I had purposely decided to catch the late ferry back today to allow me to check some of the reed fringed ponds and loughs for Water Rail (73).  Eventually one squealed its way onto my year list at Craigmacagan Lough.  When I made it back to the harbour for the ferry, I was surprised to see the Long-tailed Duck remained amongst the Eider flock – more than a month since it was last reported.
                                                              Craigmacagan Lough with snow covered Scotland in background
I made another day trip on 3 April, when perhaps the rarest sighting of the day was of another birder waiting to board the ferry in Ballycastle! Once safely on Rathlin, the Long-tailed Duck was duly seen again amongst the Eiders and a Rook flew across the harbour.  My first stop, as always was over to the West Pier for a scan offshore and to check around the base of the pier and gardens for migrants (Black Redstart someday please!).  I was about to start climbing up the hill into Church Valley, when I heard a familiar call – I looked down amongst the rocks to find a lovely male Grey Wagtail (74) – I managed to take one shot of it before a Rock Pipit entered stage left and chased it across the bay.  This was an island tick for me and one I didn’t really imagine ever seeing on the deck, as most previous island records are of calling flyover birds.

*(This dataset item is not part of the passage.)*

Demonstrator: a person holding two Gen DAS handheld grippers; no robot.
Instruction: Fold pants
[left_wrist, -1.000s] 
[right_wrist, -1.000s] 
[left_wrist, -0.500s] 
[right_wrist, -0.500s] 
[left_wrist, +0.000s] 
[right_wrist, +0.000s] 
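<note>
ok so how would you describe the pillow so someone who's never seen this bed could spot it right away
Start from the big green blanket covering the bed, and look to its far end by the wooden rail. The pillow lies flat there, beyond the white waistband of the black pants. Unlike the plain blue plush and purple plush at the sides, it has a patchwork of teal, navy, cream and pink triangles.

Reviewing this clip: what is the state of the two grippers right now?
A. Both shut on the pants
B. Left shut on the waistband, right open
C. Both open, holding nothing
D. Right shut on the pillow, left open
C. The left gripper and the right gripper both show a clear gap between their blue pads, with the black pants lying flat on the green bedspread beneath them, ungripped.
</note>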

I set off into Church Valley with renewed optimism, hoping for a few phylloscs which never materialised and the bulk of the pipits appeared to have moved on. There had however been an increase in Pied Wagtails.  I watched 3 Greylag Geese migrating north over the East Light and the large thrush contingent was still in place, including at least 2 Redwings.  I did the Church Quarter loop back towards the harbour checking all the gardens, but to no great avail.  Curlew was noticeable by their near absence, with just 1 seen all day.  I checked for the Grey Wagtail again but could not relocate it.
I wanted to try and get some photos of the strange Rock Pipit I had seen on 30th, so headed once more for Doon Bay.  This time the count of birds present was much different:
10 Meadow Pipits, 6 Rock Pipits, 1 Scandinavian Rock Pipit, 1 Snipe, 2 male Reed Buntings and 15 Pied Wagtails.

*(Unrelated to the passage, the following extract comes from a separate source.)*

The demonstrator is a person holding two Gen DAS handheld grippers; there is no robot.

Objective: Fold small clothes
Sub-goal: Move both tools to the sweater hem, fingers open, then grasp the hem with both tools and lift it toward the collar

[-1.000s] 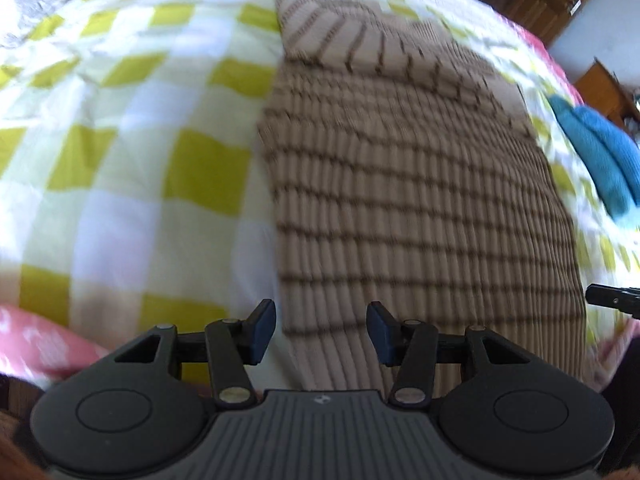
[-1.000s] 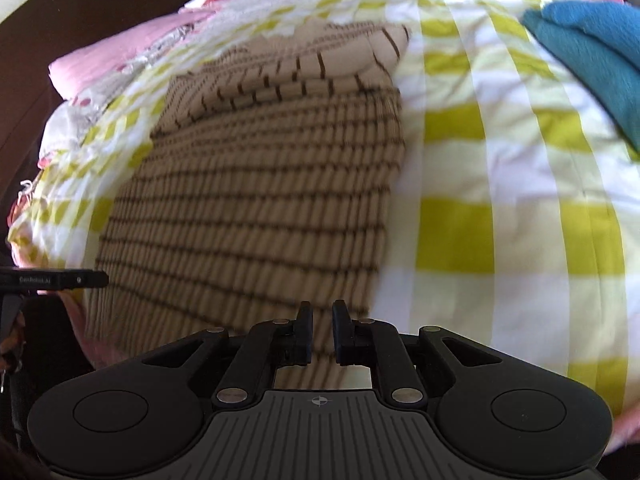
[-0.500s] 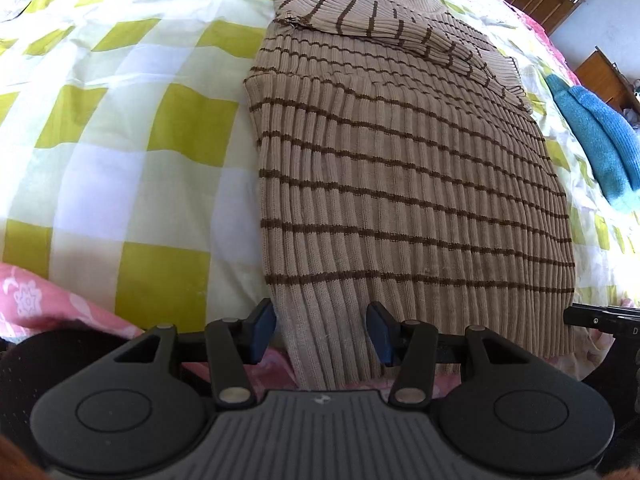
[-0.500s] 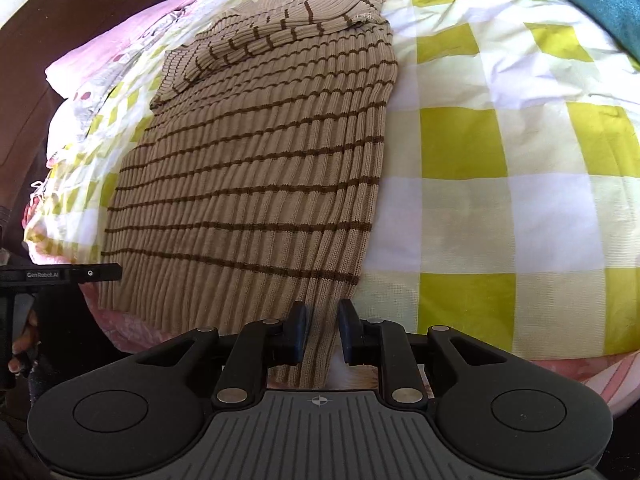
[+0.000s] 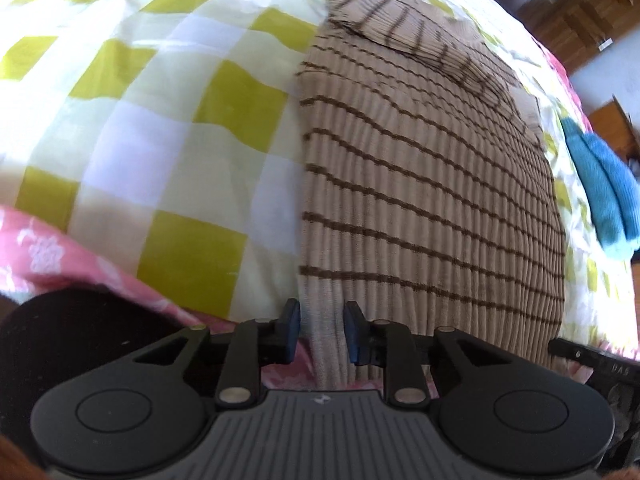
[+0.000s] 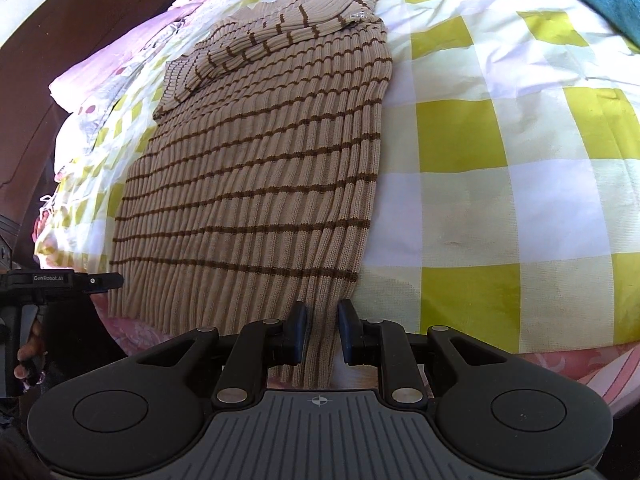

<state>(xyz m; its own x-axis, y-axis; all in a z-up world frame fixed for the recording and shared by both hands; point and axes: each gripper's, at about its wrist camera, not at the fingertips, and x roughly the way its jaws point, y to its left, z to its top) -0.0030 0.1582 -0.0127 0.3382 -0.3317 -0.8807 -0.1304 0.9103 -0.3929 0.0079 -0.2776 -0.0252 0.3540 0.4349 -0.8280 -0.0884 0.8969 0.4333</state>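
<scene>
So the striped sweater (image 6: 256,184) is lying flat on the checked bed (image 6: 500,184), sleeves already tucked in up top. The left gripper (image 5: 318,330) and right gripper (image 6: 322,330) each sit at a hem corner, fingers partly open, knit between them, not pinched yet. Next I'd guess: clamp both, lift the hem toward the collar. No containers around.

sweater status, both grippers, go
Left gripper and right gripper open, jaws each astride a hem corner. Striped sweater flat on the checked bedspread, sleeves folded in. Blue towel clear to the right.
</scene>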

The Scandinavian Rock Pipit present was presumably the same typical bird seen the other day, but there was no sign of the brighter bird.  I heard a few short bursts of scratchy song from the scrub on the cliff face above, but could not locate the owner.  I scanned offshore for half an hour and picked up a close in Red-throated Diver (75) as many Gannets, Kittiwakes, Fulmars and large Auks passed by.
                                                                                                Ushet Lough
I checked around Ushet Lough and amongst some sheep were 2 Jackdaws (76) which seemed to quickly vanish into thin air.  I made my way back towards the ferry and had just enough time left for one last look for the Grey Wagtail, but there was no further sign.  I then heard another familiar call – Long-tailed Tits (77).  I looked up into the large sycamore in the main West Pier garden and saw at least 3 birds frantically moving through the trees - another island tick!  Again my camera skills were not up to it – there are actually no birds in the shots I took! The noise of the ferry engine starting up soon signalled it was time to leave.
Score now stands at – 77 Species, 93 Points or 73.29%
                                                                                       Do you think he has seen us?